If you’re stuck for time, the infographic below breaks things down into their component parts. Essentially, AI agents are designed to handle complex operations, analyze data, and make decisions based on predefined rules or learning algorithms.
The question remains, though: What are the current use cases for agentic AI? Where are some areas where agentic AI is almost ready for primetime, but not quite?
Current use cases for agentic AI
Here are some specific areas where this technology is thriving in the current moment.
Content generation and adaptation Agentic AI is really hitting its stride here, handling tasks like automated writing and video production with finesse. It's using advanced Natural Language Processing (NLP) and machine learning to churn out relevant content and personalize it on the fly.
Automated campaign optimization AI-powered systems, like SET, are constantly fine-tuning campaigns in real-time. They're not just optimizing; they're learning from data to refine strategies, boost ROI, and maximize ad spend efficiency.
Lead management & scoring AI is automating the tedious work of qualifying leads by analyzing customer behaviors across multiple touchpoints. It's predicting which leads are most likely to convert, making sales teams more effective and efficient.
Data unification & insights generation AI is bringing together data from various sources to give marketers deep insights and predictive analytics. Platforms like BERA.ai are leading the charge, providing unified dashboards and actionable insights that drive strategic decisions.
Personalized internal reporting & alerts AI is automating the creation of personalized reports and real-time alerts based on key metrics. This saves time and enables faster, data-driven decision-making across marketing teams.
Resource allocation & forecasting Forecasting models powered by AI are revolutionizing resource allocation by predicting market trends and campaign performance. This means marketers can optimize budgets and resources more effectively, responding swiftly to changes in the market.
Workflow automation AI is streamlining workflows by handling routine tasks like campaign setup, task management, and project coordination. It's like having a super-enthusiastic assistant that keeps everything running smoothly in the background (but who won’t be able to go pick up your coffee order...yet).
Audience segmentation AI is refining audience segmentation based on behavioral, demographic, and psychographic data.
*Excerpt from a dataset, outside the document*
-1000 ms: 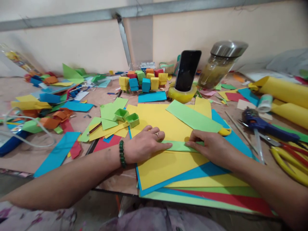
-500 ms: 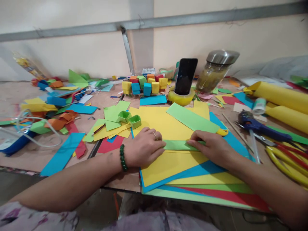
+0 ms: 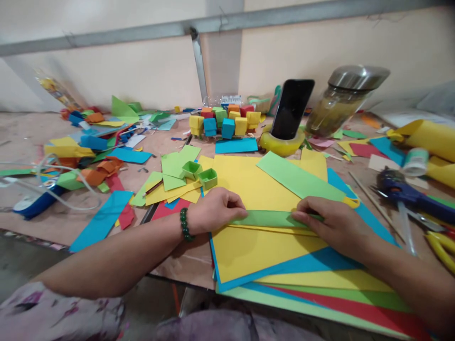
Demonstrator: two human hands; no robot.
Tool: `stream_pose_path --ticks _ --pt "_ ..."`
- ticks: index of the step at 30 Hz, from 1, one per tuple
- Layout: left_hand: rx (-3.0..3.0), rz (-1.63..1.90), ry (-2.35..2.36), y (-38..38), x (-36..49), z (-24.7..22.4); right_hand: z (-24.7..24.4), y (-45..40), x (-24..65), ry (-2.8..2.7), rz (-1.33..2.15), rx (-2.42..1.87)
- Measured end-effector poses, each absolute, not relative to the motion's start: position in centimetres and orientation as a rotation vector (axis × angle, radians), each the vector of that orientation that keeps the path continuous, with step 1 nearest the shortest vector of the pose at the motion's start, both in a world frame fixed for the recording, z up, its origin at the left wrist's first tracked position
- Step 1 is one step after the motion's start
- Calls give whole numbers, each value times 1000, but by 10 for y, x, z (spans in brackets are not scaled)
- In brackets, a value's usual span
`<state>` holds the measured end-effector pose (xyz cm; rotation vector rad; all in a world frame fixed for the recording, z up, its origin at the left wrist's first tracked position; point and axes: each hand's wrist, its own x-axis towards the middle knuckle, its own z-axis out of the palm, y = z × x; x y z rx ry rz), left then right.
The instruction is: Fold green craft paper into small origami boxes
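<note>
A narrow green paper strip (image 3: 268, 218), apparently folded lengthwise, lies across the yellow sheet (image 3: 263, 251) on a stack of coloured paper. My left hand (image 3: 218, 208) pinches the strip's left end between thumb and fingers. Toward its right end, my right hand (image 3: 323, 218) grips it the same way. Just beyond my right hand is a wider light green strip (image 3: 296, 175). Two small open green paper boxes, one of them the nearer box (image 3: 208, 178), sit past my left hand.
Small coloured paper cubes (image 3: 227, 128) stand in rows at the back. A phone (image 3: 293, 109) leans in a yellow tape roll (image 3: 282, 143) beside a glass jar (image 3: 346, 102). On the right lie a blue-handled glue gun (image 3: 408, 192) and yellow-handled scissors (image 3: 441, 246). Paper scraps cover the left.
My left hand has gone from lying over the strip's left end to pinching it with thumb and fingers. The right hand keeps its grip. The whole view has shifted slightly.
</note>
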<state>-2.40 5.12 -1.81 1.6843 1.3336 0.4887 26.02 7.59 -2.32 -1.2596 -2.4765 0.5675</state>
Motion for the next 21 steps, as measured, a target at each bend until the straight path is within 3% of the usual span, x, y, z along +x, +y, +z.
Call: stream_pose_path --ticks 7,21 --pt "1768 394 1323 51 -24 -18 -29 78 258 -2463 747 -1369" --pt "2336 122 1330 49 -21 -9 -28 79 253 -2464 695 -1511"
This enables marketers to target their messages with pinpoint accuracy, boosting engagement and conversion rates.
Agentic AI areas that need a little more time
Keep in mind that AI is evolving with shocking speed, so what’s aspirational today could be a reality tomorrow. That said, here are some areas where agentic AI looks promising, but isn’t quite ready for primetime.
High-level strategy & brand consistency Automating creative decisions to maintain brand identity across different demographics is still a work in progress, and a place where a human-in-the-loop is essential. That said, tools like Propellers are proof that AI is a viable, high-level creative brainstorming partner.
Interoperability & standardization Making different marketing tools and platforms speak the same language requires standardized APIs and better interoperability. It's about creating a seamless flow of data and processes across diverse tech stacks.That’s one reason why the Stagwell Marketing Cloud Platform, designed to elevate the integration of disparate products, is so exciting.
Trust & ethical governance Marketers are understandably cautious about AI agents autonomously shaping campaigns due to concerns about bias, privacy, and brand safety. Establishing clear ethical guidelines and governance frameworks is essential for building trust and ensuring responsible AI use, and often the exuberance of technological progress trumps the boring stuff (like building appropriate guardrails).
Of course, another obstacle to the advance of agentic AI involves cultural and organizational acceptance. That means fostering a culture where AI is seen as a valuable tool, rather than a threat to human expertise.
What does the future hold?
Look for agentic AI advances in areas like:
Conversational AI for customer support: Advancements in natural language processing (NLP) and sentiment analysis are paving the way for AI agents that can provide empathetic and contextually aware responses in customer service scenarios.
Autonomous decision-making in marketing strategy: Look for AI agents to sharpen their skills when it comes to optimizing marketing campaigns, allocating resources, and adjusting strategies based on predictive insights—though still under the watchful eye of old-fashioned human expertise.